Once you have been transferred to the police station, jail, or hospital (if you have suffered an injury), the police should read you what is known as your “Trombetta” rights. Under Vehicle Code section 23612, a person has the right to choose whether he or she would like to provide a breath sample or a blood sample for alcohol testing.

  • Breath: Vehicle Code section 23614 also says you must be advised that the breathalyzer machine does not retain a breath sample for retesting later on. A breath test administered at the police station must be done by a qualified technician and must be in compliance with the requirements of Title XVII.
  • Blood: When you are read your Trombetta rights, you can elect to take a blood test. You will usually be transported to the closest hospital and your blood will be drawn by a licensed medical professional. By doing so, you provide a sample that can be RE-tested by an independent lab if the case goes to trial. Blood testing must also comply with Title XVII requirements.

Field Sobriety Tests

Nystagmus

One test police officers will almost always do is the nystagmus test. This is when they ask you to follow their pen from side to side, without moving your head. While you are doing this, they are watching the movement of your eyeballs. If you are under the influence of alcohol, your eyes will begin to quiver at about 45 degrees, and will show “lack of smooth pursuit.” It is virtually impossible to “beat” the nystagmus test. BUT, if you are able to successfully complete the test, you will usually be released from the DUI investigation. Furthermore, there are many other known causes of nystagmus, including congenital disorders, central nervous disorders, pharmaceutical drugs, and vertigo.

Other Tests

Common tests done by DUI police include asking you to “walk and turn” a certain number of steps in one direction, turn around, and walk back; the recitation or writing of your ABC’s; and having you estimate the passage of 30 seconds, by counting out loud or in your head. Your performance on FST’s will be included in the police report and is a crucial element of the prosecution’s case against you.

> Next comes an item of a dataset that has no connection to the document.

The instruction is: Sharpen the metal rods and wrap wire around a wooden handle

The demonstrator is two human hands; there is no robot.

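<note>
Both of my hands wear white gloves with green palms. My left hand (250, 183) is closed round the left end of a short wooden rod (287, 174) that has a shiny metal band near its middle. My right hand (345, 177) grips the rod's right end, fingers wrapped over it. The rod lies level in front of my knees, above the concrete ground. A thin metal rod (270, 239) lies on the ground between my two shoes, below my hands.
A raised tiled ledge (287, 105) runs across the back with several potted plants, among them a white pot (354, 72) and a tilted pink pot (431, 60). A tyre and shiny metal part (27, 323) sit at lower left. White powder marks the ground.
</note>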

If you have been arrested for DUI and performed FST’s, you should write down all that you remember about not only your performance on the tests, but also the conditions of the testing, such as the time of day/night, the weather (had it been raining?), whether you were on gravel, grass or some other surface, and any other details you can remember. This will allow your DUI defense attorney to compare your memory of the events with statements by the arresting officer to see if the report is truthful or not.